Please filter the listing for the string "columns" and copy each matching line.

⁂

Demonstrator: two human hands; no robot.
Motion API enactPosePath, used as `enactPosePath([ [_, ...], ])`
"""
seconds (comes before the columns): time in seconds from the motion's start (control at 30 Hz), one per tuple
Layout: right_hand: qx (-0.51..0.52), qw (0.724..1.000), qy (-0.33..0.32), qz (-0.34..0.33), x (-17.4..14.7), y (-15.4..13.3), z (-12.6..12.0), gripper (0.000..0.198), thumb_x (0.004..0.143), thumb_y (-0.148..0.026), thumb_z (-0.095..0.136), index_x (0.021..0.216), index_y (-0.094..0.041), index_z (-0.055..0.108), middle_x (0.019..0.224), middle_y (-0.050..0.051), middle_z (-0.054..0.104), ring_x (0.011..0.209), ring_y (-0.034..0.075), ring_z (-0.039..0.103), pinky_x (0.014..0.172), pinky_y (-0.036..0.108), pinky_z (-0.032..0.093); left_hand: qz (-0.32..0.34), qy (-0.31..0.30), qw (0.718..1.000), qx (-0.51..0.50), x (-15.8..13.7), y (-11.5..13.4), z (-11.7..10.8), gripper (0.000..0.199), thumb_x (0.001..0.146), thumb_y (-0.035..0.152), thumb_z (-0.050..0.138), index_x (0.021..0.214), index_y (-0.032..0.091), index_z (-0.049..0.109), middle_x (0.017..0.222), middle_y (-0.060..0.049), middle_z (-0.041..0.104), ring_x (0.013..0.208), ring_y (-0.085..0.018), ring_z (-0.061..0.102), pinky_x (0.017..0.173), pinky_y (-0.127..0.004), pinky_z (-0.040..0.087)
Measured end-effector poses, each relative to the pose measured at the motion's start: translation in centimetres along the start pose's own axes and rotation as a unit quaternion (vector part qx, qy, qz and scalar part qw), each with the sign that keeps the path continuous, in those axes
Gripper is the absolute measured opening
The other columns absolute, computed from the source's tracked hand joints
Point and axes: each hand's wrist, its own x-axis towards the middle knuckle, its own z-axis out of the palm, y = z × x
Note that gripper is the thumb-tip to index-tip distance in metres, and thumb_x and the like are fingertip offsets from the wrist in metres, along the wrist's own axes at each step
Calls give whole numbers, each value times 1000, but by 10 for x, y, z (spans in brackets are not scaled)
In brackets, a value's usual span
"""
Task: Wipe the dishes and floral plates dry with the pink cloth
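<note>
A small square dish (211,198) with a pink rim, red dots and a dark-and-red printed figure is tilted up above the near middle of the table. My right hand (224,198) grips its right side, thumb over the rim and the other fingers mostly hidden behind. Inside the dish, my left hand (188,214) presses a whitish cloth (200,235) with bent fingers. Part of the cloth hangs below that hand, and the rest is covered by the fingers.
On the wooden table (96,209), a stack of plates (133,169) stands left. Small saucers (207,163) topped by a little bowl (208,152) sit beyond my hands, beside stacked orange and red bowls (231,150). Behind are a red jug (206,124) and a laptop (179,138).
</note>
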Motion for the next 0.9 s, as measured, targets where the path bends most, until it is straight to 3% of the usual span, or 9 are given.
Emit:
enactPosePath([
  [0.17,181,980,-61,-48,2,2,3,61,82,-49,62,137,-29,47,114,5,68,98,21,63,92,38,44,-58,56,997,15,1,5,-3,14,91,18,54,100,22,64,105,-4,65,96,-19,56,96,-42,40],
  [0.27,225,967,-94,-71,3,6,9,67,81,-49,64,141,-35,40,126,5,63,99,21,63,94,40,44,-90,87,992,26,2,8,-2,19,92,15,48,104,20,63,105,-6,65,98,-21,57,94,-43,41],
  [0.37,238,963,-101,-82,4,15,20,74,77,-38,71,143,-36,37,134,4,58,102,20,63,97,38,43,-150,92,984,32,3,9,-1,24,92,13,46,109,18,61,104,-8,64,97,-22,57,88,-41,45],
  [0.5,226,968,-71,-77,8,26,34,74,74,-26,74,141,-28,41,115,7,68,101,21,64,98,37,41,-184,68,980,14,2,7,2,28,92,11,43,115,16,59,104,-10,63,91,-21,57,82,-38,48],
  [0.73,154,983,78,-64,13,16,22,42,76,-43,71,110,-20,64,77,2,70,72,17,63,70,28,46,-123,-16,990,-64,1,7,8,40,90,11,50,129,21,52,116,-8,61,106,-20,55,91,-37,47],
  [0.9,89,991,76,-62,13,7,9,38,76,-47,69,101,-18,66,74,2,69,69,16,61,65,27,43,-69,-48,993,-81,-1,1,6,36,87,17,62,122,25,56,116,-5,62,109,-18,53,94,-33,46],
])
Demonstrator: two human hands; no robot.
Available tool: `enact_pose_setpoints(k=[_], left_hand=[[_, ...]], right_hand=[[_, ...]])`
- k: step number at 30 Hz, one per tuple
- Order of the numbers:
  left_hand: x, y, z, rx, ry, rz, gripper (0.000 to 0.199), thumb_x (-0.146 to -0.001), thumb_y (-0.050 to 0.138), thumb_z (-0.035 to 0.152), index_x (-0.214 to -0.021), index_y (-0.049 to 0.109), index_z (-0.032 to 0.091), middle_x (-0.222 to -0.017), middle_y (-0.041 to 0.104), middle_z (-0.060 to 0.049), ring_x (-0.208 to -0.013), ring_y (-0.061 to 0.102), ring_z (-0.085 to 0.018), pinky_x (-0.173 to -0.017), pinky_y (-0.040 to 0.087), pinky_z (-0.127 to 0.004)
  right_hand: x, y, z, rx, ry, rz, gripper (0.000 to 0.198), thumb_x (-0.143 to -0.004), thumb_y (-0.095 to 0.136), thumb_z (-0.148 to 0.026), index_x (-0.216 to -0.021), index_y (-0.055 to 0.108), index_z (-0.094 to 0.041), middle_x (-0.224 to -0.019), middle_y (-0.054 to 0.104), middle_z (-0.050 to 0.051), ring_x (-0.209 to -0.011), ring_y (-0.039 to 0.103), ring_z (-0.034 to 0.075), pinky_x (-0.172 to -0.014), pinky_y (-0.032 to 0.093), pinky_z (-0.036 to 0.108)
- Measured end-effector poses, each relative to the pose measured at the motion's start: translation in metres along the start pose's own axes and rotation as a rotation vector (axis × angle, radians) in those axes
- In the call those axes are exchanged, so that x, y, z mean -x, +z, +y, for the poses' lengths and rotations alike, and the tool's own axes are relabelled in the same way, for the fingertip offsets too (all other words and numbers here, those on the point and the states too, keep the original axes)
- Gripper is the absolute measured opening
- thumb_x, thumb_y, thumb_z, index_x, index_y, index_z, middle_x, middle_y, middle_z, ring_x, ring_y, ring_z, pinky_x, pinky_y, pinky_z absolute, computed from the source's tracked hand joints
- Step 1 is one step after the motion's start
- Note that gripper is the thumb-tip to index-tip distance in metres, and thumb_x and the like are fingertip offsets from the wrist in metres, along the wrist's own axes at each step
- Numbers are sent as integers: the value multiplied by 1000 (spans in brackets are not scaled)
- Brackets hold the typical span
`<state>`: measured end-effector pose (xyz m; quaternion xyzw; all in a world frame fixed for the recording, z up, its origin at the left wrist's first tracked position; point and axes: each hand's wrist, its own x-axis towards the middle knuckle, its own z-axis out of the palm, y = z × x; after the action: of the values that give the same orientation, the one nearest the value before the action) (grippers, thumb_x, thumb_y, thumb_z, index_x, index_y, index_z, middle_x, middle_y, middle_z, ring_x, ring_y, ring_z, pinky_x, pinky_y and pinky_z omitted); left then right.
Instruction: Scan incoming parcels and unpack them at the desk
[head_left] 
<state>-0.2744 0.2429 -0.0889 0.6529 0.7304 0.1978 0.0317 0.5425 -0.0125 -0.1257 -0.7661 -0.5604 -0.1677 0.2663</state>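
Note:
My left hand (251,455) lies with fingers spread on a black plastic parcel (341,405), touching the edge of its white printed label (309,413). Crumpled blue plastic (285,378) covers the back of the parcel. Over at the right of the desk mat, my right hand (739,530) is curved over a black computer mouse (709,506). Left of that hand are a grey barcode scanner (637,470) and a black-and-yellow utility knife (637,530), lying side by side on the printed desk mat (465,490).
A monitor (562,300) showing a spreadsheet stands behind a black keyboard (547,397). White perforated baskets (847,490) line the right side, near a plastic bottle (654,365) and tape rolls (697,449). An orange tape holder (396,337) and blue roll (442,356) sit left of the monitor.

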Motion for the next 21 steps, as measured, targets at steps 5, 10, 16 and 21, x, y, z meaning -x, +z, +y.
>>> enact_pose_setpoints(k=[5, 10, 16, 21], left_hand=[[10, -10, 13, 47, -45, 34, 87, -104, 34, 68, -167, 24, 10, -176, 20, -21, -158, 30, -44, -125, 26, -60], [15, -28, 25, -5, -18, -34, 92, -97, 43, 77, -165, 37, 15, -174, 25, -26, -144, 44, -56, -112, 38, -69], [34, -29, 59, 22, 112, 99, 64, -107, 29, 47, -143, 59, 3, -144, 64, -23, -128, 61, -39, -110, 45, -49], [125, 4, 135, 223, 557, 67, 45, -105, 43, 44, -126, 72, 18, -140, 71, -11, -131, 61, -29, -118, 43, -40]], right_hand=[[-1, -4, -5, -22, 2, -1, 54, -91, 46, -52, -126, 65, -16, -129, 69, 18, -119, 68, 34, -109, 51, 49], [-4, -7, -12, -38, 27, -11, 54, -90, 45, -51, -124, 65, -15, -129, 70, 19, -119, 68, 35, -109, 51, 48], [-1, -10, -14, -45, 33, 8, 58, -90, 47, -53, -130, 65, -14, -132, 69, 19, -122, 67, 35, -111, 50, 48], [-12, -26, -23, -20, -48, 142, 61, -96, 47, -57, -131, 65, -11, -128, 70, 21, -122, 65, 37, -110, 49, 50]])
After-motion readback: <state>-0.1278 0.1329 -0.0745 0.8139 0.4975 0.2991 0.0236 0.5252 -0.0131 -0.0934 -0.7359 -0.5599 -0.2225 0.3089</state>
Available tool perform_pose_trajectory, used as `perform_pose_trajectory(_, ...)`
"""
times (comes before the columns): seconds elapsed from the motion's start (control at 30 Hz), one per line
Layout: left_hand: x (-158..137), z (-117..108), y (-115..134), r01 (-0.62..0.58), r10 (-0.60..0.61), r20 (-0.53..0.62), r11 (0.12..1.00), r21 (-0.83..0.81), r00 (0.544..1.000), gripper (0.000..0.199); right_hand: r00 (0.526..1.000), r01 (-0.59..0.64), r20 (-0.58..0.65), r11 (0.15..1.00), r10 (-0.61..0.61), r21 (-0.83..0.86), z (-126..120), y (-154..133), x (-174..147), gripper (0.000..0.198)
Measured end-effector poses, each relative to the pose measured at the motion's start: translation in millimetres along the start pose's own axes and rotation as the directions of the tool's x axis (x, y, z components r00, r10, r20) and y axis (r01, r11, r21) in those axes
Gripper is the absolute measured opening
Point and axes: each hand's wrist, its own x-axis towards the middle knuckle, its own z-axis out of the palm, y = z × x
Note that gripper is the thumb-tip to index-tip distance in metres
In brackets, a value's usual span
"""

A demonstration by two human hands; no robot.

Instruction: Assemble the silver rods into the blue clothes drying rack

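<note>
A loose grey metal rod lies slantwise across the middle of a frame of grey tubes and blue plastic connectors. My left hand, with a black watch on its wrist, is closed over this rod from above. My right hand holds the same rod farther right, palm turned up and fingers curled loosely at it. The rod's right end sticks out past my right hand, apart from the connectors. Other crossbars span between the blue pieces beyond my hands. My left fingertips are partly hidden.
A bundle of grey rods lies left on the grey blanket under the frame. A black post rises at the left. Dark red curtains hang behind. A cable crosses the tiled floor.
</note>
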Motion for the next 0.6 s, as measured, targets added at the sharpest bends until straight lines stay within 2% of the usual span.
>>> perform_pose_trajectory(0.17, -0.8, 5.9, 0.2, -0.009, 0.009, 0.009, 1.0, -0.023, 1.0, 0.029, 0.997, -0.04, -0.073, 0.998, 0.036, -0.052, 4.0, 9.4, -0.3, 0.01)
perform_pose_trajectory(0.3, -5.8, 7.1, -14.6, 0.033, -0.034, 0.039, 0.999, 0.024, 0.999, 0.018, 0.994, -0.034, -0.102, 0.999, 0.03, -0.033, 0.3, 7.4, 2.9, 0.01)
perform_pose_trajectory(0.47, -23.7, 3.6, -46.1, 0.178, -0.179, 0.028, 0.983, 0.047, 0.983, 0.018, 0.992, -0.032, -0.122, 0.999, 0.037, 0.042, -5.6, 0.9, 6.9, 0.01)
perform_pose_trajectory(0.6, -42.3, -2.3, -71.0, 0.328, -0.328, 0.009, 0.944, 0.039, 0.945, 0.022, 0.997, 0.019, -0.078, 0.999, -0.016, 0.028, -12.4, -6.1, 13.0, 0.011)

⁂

◆ **Task solution**:
seconds (comes before the columns): time in seconds from the motion's start (control at 30 Hz), one per tuple
The other columns absolute, computed from the source's tracked hand joints
times (comes before the columns): seconds elapsed from the motion's start (control at 30 Hz), one per line

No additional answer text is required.